- **DIRECTIONS FOR THIS TASK**:
Look through the entries below for the string "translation", and copy each line where it is found.

[Data excerpts]
+-------+

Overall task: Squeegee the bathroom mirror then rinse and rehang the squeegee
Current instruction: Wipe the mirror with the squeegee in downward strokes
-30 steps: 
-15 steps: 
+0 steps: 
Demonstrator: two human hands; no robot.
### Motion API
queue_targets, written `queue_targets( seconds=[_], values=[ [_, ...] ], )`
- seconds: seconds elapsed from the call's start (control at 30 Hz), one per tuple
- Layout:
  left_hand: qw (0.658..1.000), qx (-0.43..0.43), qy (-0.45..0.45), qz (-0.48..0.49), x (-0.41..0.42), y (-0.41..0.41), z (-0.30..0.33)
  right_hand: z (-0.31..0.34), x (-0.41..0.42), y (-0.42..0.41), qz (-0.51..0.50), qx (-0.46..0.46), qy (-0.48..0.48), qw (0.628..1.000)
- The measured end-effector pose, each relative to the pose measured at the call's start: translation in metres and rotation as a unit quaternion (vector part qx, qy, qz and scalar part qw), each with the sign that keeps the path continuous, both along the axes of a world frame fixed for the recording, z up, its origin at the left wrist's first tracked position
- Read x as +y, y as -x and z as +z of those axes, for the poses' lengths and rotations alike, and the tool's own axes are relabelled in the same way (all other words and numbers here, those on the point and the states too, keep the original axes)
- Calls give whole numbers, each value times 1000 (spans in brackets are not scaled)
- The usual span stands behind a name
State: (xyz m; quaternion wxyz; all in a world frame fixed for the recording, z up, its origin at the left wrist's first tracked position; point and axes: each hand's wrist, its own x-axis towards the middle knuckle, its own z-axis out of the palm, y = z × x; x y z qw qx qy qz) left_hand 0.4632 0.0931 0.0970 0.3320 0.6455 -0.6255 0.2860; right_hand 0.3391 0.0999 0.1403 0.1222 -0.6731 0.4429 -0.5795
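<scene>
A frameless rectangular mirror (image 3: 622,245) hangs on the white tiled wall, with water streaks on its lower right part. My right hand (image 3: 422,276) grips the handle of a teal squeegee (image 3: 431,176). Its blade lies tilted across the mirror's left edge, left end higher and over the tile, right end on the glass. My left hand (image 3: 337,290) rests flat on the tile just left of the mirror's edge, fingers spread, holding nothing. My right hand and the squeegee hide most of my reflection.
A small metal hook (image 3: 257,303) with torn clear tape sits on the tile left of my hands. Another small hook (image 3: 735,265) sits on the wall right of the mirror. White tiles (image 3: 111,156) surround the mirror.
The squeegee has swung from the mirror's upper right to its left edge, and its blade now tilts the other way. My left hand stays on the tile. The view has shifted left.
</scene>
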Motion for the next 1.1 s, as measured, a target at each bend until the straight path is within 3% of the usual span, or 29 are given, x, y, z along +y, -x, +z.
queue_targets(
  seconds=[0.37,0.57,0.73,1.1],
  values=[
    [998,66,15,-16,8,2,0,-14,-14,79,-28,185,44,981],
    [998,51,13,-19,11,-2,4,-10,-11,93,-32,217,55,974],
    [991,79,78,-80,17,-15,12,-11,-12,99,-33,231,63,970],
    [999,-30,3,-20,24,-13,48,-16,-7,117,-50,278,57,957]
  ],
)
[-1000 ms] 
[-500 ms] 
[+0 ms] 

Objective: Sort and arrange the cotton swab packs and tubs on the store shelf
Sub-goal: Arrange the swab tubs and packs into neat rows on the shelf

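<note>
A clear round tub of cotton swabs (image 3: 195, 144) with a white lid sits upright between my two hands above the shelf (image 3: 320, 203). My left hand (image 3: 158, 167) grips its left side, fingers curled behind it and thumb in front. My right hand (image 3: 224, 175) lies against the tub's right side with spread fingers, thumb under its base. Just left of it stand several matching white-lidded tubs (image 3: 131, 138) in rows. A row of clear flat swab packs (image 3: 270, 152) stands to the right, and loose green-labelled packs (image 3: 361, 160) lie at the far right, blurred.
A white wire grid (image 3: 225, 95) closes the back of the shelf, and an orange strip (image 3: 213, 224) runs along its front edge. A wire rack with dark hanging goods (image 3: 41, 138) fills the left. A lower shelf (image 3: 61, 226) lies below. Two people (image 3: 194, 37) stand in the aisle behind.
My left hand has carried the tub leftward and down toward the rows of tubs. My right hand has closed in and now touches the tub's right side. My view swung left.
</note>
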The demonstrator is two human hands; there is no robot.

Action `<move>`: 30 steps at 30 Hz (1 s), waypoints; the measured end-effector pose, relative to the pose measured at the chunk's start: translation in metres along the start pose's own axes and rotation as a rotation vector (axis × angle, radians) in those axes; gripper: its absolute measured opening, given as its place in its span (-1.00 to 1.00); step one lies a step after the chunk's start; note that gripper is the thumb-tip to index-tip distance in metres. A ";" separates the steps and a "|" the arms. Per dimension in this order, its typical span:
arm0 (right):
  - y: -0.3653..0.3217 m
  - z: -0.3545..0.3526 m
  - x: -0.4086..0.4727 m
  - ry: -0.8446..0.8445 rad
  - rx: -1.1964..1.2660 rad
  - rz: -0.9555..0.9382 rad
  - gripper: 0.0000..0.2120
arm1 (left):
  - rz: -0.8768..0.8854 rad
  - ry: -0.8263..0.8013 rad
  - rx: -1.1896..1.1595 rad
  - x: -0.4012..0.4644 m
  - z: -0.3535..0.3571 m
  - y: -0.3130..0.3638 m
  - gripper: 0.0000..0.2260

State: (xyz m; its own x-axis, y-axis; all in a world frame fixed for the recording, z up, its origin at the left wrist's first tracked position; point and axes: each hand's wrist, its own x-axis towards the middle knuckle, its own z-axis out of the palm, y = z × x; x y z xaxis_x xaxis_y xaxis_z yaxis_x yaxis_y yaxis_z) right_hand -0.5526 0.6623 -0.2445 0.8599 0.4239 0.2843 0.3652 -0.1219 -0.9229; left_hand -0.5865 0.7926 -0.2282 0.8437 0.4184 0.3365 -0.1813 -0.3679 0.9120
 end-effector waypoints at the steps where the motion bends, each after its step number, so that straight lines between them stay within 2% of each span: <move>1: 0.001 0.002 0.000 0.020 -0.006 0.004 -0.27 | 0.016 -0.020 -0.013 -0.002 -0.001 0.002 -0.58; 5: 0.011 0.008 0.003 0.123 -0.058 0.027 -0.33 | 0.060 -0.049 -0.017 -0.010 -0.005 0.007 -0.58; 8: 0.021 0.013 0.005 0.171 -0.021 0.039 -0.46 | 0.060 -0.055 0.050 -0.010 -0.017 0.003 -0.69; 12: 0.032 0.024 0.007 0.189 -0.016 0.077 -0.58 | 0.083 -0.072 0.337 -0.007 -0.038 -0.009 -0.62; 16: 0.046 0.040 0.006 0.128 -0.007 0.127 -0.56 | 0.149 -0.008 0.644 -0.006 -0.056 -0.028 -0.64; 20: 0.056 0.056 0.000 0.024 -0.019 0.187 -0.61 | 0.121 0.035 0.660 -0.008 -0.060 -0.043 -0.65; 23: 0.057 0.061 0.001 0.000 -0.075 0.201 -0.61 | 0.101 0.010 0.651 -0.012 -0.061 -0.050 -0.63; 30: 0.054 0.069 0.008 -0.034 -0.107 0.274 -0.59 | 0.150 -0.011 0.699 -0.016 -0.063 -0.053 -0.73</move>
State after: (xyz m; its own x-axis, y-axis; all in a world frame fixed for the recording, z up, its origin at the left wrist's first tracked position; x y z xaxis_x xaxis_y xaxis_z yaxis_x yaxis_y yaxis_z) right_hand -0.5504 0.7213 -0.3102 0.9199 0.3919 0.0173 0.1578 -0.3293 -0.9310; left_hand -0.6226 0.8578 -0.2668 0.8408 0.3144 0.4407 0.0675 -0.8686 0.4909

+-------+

- **RESPONSE TO THIS TASK**:
- The measured end-effector pose, each relative to the pose measured at the call's start: translation in metres and rotation as a unit quaternion (vector part qx, qy, qz and scalar part qw), each with the sign that keeps the path continuous, both along the axes of a world frame fixed for the recording, z up, its origin at the left wrist's first tracked position
Action `<move>`: 30 steps at 30 Hz (1 s), waypoints; the measured end-effector pose, relative to the pose measured at the chunk's start: translation in metres along the start pose's own axes and rotation as a rotation vector (axis × angle, radians) in those axes; gripper: its absolute measured opening, given as its place in its span (-1.00 to 1.00); step one lies a step after the chunk's start; note that gripper is the thumb-tip to index-tip distance in metres. A ";" separates the steps and a "|" the arms. Per dimension in this order, its typical span:

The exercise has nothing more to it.